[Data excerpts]
========================================================================
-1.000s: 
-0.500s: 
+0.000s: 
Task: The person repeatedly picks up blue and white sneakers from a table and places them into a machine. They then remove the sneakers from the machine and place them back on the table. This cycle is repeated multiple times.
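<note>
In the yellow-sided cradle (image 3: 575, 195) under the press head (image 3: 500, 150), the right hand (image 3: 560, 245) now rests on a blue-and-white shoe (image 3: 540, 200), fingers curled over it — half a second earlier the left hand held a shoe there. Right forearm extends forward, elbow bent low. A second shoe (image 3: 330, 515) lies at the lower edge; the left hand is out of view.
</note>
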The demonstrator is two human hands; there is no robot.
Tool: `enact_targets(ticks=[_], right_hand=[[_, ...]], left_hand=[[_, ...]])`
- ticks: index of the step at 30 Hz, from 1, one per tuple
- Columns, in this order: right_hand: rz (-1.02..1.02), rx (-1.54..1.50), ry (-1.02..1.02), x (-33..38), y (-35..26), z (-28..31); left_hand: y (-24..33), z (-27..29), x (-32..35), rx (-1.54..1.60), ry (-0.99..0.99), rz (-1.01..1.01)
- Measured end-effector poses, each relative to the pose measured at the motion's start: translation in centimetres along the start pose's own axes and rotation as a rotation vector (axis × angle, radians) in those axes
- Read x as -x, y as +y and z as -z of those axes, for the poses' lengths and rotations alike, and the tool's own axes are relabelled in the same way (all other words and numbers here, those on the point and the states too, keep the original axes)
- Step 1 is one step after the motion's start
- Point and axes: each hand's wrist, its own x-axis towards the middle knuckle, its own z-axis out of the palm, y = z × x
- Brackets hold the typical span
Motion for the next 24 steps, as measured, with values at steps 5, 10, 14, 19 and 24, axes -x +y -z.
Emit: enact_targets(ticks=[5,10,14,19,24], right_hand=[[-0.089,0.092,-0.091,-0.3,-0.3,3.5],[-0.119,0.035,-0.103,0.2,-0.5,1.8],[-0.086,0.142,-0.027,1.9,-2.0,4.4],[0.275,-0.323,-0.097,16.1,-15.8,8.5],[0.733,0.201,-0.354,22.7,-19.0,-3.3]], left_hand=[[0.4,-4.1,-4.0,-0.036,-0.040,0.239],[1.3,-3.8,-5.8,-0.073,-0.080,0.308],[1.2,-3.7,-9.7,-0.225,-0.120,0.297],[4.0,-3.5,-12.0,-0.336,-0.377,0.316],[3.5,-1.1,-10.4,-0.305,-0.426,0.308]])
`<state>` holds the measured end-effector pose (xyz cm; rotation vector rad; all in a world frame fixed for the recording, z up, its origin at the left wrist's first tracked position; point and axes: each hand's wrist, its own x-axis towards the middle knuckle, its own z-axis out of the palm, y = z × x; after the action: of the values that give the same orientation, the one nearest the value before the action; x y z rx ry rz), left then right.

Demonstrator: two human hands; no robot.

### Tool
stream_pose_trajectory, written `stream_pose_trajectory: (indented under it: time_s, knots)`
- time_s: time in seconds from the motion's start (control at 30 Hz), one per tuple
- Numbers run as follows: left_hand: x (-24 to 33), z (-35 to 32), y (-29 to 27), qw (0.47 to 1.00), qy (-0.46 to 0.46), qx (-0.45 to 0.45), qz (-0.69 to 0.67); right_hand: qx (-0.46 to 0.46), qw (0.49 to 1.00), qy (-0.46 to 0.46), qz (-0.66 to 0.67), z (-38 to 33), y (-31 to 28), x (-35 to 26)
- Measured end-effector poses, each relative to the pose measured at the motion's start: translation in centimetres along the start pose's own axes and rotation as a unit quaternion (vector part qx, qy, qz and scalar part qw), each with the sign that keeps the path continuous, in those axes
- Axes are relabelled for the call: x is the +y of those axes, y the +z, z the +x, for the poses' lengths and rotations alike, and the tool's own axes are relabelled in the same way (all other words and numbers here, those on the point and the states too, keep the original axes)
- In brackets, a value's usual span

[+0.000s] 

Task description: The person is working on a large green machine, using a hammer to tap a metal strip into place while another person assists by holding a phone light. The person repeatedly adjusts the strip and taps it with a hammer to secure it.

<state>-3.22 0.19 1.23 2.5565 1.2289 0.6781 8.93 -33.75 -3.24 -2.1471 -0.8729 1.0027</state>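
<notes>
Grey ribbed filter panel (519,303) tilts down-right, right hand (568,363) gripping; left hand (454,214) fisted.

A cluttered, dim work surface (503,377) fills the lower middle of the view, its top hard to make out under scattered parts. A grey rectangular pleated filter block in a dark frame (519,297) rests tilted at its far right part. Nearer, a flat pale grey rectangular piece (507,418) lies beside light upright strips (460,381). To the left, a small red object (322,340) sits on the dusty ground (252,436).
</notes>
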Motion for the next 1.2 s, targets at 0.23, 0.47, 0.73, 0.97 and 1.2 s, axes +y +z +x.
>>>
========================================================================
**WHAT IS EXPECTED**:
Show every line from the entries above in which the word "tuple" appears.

**SOLUTION FOR THIS PROBLEM**:
- ticks: index of the step at 30 Hz, from 1, one per tuple
- time_s: time in seconds from the motion's start (control at 30 Hz), one per tuple

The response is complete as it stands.